Studies such as those being carried out in the Cap de Creus require multidisciplinary oceanographic campaigns and previous experience that allows making the most of efforts and work. The study also includes coastal campaigns, treatment of historical data, acquisition of information from different sources on bathymetry, hydrography, biological data, etc. The campaigns require the combination of different study techniques: probes for bathymetry, water column sampling devices and systems, indirect sampling equipment such as nets and dredges and to make it even more complicated, all of the necessary logistics for the JAGO submarine to work with the maximum guarantees of safety and profitability.
The most complicated moment is when we have to put the submarine into the water. Each of these operations requires the collaboration of at least 8 of the technicians and scientists on board and 6 members of the crew. It sometimes requires the help of all the available personnel. During the immersion which may take hours (3 hours on average), the boat has to follow the submarine on the surface and be in constant contact with the pilot.
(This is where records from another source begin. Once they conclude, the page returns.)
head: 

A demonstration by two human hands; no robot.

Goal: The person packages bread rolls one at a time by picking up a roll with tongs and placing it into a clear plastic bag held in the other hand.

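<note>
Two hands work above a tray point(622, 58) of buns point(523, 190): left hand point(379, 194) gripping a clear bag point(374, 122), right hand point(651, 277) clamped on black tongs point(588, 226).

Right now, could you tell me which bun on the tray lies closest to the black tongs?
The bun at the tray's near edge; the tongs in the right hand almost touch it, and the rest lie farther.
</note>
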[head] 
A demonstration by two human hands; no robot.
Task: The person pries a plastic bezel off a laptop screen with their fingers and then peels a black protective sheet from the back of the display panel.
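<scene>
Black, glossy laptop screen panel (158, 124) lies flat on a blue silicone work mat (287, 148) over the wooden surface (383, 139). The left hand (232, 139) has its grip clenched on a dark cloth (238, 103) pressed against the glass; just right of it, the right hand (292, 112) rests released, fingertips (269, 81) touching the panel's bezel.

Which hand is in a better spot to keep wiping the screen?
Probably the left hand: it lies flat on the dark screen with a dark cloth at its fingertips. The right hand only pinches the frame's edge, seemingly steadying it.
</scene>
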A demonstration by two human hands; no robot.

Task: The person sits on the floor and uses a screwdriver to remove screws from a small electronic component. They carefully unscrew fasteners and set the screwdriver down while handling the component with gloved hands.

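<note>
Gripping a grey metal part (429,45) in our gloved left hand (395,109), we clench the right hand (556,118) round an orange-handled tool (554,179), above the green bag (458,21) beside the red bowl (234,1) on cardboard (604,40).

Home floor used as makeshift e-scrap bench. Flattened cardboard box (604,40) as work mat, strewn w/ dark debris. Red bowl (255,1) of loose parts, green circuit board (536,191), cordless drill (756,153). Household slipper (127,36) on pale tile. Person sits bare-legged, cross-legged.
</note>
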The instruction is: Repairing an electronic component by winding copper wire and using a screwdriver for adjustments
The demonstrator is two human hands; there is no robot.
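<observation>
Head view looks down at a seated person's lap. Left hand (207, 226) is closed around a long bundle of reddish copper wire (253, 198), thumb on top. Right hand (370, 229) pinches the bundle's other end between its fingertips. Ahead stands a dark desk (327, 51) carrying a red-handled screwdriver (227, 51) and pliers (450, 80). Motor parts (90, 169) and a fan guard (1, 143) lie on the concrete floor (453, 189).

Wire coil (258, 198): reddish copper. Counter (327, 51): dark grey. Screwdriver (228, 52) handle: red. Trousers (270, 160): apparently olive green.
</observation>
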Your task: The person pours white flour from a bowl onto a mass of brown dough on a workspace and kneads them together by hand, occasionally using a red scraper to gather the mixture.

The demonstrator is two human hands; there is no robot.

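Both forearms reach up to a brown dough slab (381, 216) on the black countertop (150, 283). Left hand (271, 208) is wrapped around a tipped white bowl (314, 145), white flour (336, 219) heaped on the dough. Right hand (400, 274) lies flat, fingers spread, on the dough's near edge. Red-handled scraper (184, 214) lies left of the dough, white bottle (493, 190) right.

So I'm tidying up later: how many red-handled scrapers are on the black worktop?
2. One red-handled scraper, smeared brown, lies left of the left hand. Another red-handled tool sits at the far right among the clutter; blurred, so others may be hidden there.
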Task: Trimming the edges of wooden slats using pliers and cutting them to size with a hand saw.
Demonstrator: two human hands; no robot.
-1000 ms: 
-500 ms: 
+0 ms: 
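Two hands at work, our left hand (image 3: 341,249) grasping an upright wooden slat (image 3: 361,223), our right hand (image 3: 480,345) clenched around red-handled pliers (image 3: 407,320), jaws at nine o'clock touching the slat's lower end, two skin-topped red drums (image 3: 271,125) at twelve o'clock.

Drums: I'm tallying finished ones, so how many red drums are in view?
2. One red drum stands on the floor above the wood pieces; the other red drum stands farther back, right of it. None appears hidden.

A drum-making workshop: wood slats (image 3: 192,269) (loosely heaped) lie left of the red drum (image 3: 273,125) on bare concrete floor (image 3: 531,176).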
It is evident that we cannot carry out any other activity until the submarine has been recovered. Then, when it is on deck, the submarine needs around four hours to recharge its batteries and fill the compressed air tanks before programming a new immersion. If the submarine has collected specimens for in vivo study in the ICM’s aquariums, this is the moment to take them to the maintenance aquariums installed in the boat's laboratory, controlled at all times by the staff trained for maintaining and taking care of the organisms until the end of the campaign.
With the studies carried out in both the framework of the INDEMARES project and other previous studies, we can confirm that the coastal strip and the shelf of the Cap de Creus area has one of the highest levels of biological diversity in the Mediterranean. The general causes of this phenomenon of high diversity have been known for some time and are related to both high biological production, with a continued and intense hydrodynamism, to seasonal mixing of surface and deep waters and a big variety of geomorphologic structures on the seabed that provide a great diversity of habitats.
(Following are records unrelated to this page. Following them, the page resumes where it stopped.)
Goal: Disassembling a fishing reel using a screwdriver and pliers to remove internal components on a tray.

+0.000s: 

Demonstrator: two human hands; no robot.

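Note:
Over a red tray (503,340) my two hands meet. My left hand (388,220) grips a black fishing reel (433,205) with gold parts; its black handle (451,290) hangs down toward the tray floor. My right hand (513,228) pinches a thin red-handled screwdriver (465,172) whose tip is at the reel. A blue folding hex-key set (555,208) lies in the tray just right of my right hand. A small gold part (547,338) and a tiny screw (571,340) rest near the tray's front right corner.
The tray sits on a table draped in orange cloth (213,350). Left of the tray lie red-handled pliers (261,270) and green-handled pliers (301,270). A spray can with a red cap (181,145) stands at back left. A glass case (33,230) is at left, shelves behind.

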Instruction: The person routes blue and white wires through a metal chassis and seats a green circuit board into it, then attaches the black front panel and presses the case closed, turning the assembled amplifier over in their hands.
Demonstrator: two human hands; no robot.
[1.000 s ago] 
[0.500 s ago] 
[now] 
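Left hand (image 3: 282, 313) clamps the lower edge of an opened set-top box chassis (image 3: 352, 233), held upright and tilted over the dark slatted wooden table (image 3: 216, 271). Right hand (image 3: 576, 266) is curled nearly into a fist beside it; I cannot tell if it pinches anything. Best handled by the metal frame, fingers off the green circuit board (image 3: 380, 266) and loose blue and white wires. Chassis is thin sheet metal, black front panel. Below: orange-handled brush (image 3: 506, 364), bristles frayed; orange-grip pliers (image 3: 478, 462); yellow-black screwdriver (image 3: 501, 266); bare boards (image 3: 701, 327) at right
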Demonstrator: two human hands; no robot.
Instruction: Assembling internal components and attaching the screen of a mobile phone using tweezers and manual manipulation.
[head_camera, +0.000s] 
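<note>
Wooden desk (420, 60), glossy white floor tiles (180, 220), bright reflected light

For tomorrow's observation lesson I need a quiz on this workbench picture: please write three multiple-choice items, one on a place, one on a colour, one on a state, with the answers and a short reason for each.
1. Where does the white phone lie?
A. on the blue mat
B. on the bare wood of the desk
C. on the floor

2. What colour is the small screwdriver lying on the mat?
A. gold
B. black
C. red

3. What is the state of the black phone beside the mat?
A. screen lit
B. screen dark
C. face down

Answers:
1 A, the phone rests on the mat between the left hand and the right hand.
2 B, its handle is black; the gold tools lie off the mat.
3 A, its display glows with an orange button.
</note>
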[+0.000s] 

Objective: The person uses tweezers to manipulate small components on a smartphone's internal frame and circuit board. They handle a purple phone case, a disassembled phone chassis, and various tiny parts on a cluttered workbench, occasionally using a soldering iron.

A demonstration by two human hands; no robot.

The new habitats associated to the concentration of species that have been discovered and studied during the last campaign, after prospecting new areas we had not worked on before, corroborate both the diversity of habitats and species in the area.
The study that is being carried out in the sphere of the INDEMARES project the extraordinary collaboration of several of the leading experts in Mediterranean biodiversity. Leading scientists such as Iosune Uriz, Mikel Zabala, Pablo J. López, Ana Sabatés, Rafael Sardá, Montserrat Ramón, Pere Abelló and Teresa Madurell, guarantee the outcome of the identifications of the samples and an objective and exhaustive approximation of the area’s biodiversity.